Using machine learning to classify devices on your network

Cory Stephenson
Gab41
Published in
8 min readApr 24, 2018

--

In this article, we plan to walk readers through using our machine learning code to classify devices on a network. We have touched on this in previous blog posts about the Poseidon Software Defined Networking (SDN) project and how it relates to detecting lateral movement, as well as using machine learning (ML) to analyze network data. With that in mind, we’ve experimented with classifying devices using packet-capture data. We’ve made a few tools available to make it easier to try on your own network as well. The models that we’ll be using run in combination with the Poseidon SDN project, and if you’d like to try that yourself, you can read about how to build your own Software-Defined Network with Raspberry Pis and a Zodiac FX switch or watch the video.
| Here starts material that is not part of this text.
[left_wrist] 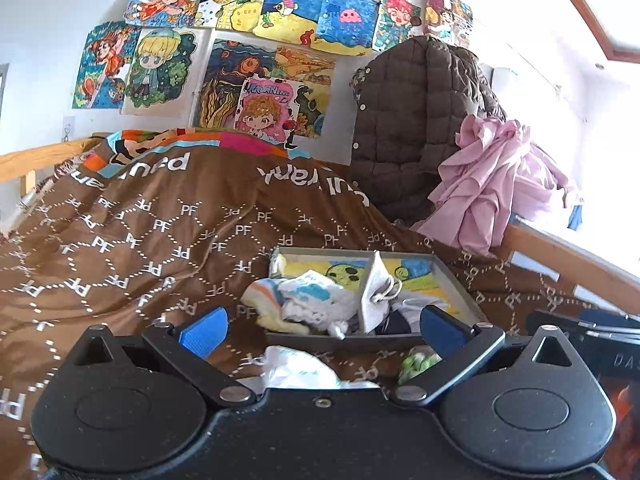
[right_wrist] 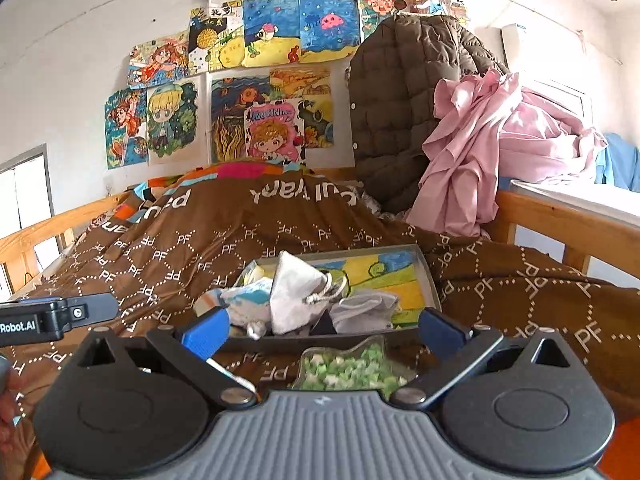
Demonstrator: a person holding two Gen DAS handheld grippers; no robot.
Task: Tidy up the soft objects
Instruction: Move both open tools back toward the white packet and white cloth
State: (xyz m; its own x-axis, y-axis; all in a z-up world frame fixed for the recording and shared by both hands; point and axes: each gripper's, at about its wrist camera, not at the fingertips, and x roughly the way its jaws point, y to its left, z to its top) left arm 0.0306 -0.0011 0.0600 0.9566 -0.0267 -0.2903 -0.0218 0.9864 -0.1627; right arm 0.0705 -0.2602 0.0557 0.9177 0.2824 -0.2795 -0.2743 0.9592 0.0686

The Poseidon project: combining SDNs and machine learning

For running the machine learning code, you’ll need to have Docker installed, and some way of capturing traffic on the devices that you want to classify. For network data capture , consider using our version of tcpdump that we’ve modified to include flags that strip layer-4 payload information as well as information to external hosts. Once you’ve performed the prerequisites , you can run

docker pull lab41/poseidonml

to get the machine learning container and we’re ready to start. There are four things that this post will cover:

· Running a pre-trained model on your data

· Assembling a dataset

· Training a model on a new dataset

· Testing the performance on a test dataset

Running a pre-trained model on your data

The easiest thing to do is to run one of the models that we’ve trained on your own data. To do that, first create a packet capture (our machine learning software PoseidonML expects a pcap) from the device of interest if you don’t have one already. The capture should be at least 15 minutes long, and contain a large amount of internal-internal traffic, but longer captures may produce more reliable results.

Now you can choose between two models to use for classification. The default choice in PoseidonML is a Random Forest model. This model’s performance is encouraging out of the box when trained on new data (more on that in the next section!), so it is a good place to start. To run this model on your pcap:

docker run –v <path_to_pcap>:/pcaps/eval.pcap lab41/poseidonml

The other model is a one layer neural network, which you can try by running:

docker run –v <path_to_pcap>:/pcaps/eval.pcap lab41/poseidonml:onelayer
Neural network with one hidden layer. Not to be confused with our other networks.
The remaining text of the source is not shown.